Emir Kovačević, segretario generale, racconta una delle ultime sfide raccolte dal Consiglio Interreligioso della Bosnia Erzegovina. Si tratta di un’iniziativa lanciata nel novembre del 2010 che mira a favorire la protezione dei luoghi sacri. «Il progetto presenta molti vantaggi, – spiega Kovačević – porta a una condanna collettiva degli attacchi agli edifici sacri e alla solidarietà verso le vittime; incoraggia il dialogo interreligioso all’interno delle comunità locali; spinge la polizia e le altre autorità competenti a svolgere meglio il proprio lavoro; e infine permette di raccogliere dati e studiare le misure che potrebbero offrire una maggiore protezione ai luoghi di culto».
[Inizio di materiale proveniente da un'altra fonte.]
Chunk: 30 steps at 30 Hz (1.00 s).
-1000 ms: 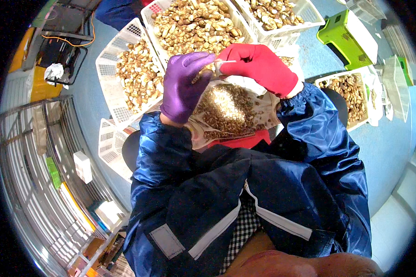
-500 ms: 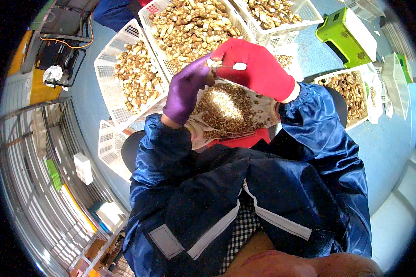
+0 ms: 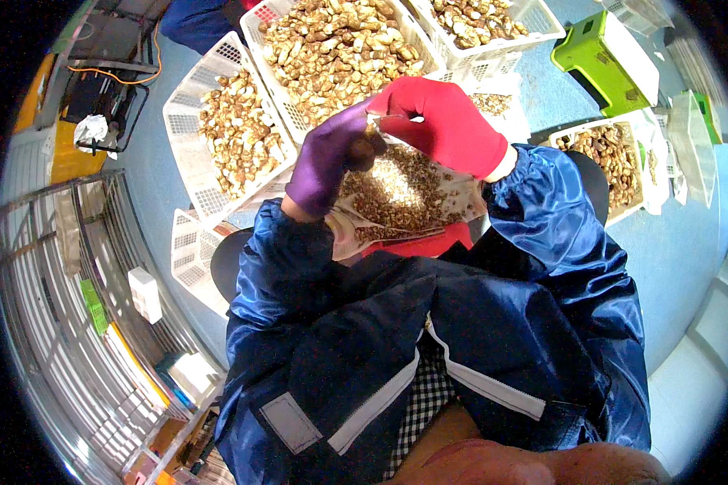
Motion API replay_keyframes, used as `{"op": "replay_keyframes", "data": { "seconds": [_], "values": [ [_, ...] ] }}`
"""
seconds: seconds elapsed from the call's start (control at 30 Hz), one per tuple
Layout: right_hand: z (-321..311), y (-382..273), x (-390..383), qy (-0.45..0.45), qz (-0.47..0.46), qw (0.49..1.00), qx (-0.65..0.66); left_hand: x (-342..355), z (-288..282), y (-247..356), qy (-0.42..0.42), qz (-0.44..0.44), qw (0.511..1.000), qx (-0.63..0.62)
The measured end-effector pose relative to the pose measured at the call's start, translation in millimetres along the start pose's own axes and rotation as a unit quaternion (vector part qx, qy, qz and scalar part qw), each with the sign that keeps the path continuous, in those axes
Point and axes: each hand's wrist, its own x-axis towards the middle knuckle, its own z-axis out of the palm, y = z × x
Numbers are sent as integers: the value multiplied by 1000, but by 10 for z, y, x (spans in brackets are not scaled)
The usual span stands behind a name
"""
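My left hand (image 3: 328,160), in a purple glove, is closed around a brown mushroom (image 3: 366,149) that shows at its fingertips. Opposite it, my right hand (image 3: 441,123) wears a red glove and is bent into a pinch, its fingertips meeting the left hand's at the mushroom. What the right fingers grip is hidden. Beneath both hands lies a heap of small brown and pale trimmings (image 3: 396,194) on a whitish cloth (image 3: 348,225) over my lap. Just beyond, a large white crate (image 3: 298,121) is full of mushrooms (image 3: 340,52).
A white basket (image 3: 179,129) with mushrooms stands at the left, another crate (image 3: 542,32) at the far right. A green-and-white stool (image 3: 578,61) and a mushroom basket (image 3: 598,212) are on the right. Metal racking (image 3: 65,267) lines the left side. Part of another person (image 3: 198,24) shows at the top.
Both hands have dipped slightly toward me, still together. The left hand has turned a little, showing more of the mushroom's brown side. The white patch between the right fingers looks smaller.
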Motion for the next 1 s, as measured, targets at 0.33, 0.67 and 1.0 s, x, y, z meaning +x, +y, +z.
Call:
{"op": "replay_keyframes", "data": {
  "seconds": [0.33,0.67,1.0],
  "values": [
    [-17,83,-28,-33,-30,999,2,-8,-6,-48,-20,57,991,119],
    [-93,60,-122,-88,1,989,118,-26,-214,-413,-9,53,990,134],
    [21,243,-610,-96,50,983,148,444,-1667,-552,368,71,852,-366]
  ]
}}
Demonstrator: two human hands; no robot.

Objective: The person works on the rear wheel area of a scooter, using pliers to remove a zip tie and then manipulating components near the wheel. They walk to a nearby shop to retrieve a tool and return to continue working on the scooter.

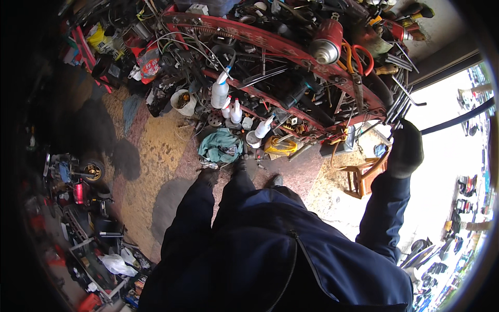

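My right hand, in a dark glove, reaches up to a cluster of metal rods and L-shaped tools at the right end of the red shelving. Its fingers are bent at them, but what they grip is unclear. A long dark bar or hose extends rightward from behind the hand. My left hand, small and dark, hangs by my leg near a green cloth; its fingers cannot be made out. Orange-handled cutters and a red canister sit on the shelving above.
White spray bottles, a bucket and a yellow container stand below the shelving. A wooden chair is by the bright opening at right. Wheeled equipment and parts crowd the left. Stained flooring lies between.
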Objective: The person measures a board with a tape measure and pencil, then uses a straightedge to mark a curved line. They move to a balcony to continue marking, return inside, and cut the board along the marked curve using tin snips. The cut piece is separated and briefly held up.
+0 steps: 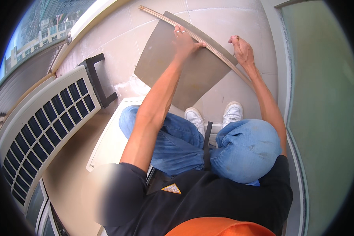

Questo codice interreligioso vuole sensibilizzare le comunità riguardo al triste costume del vandalismo a danno degli edifici di culto e lo sta facendo attraverso una campagna di comunicazione, sia diretta attraverso le comunità religiose che indiretta, grazie ai mass media. Quando ha luogo un attacco o un atto di vandalismo contro una sinagoga, una moschea o una chiesa, la comunità è invitata a compilare un modulo con tutte le informazioni utili legate all’evento. Ciò permette al Consiglio di poter dare visibilità attraverso la stampa – che in questa fase iniziale del progetto si è dimostrata una potente alleata – alla condanna comune da parte dei leader religiosi, di mantenere un archivio con i dati riguardanti gli attacchi e di monitorare e sollecitare il lavoro delle forze di sicurezza competenti.

 

I curatori del codice insistono sull’importanza dell’analisi dei dati raccolti, perché «può portarci ad identificare la causa degli attacchi frequenti ai siti religiosi per essere in grado poi di preparare delle proposte specifiche per le istituzioni chiamate a risolvere questi problemi. Per esempio, se i presunti responsabili dell’azione vandalica provengono da una certa scuola, si può proporre un corso sulla tolleranza in quella scuola». 

 

A cinque mesi dall’inizio del progetto il segretario Kovačević è soddisfatto dei risultati raggiunti e le reazioni pubbliche sono state ottime su tutti i fronti: media, rappresentati religiosi delle autorità locali.  Ottimi anche i risultati: ad oggi il Consiglio ha gestito 29 rapporti di attacchi ai luoghi religiosi in Bosnia Erzegovina.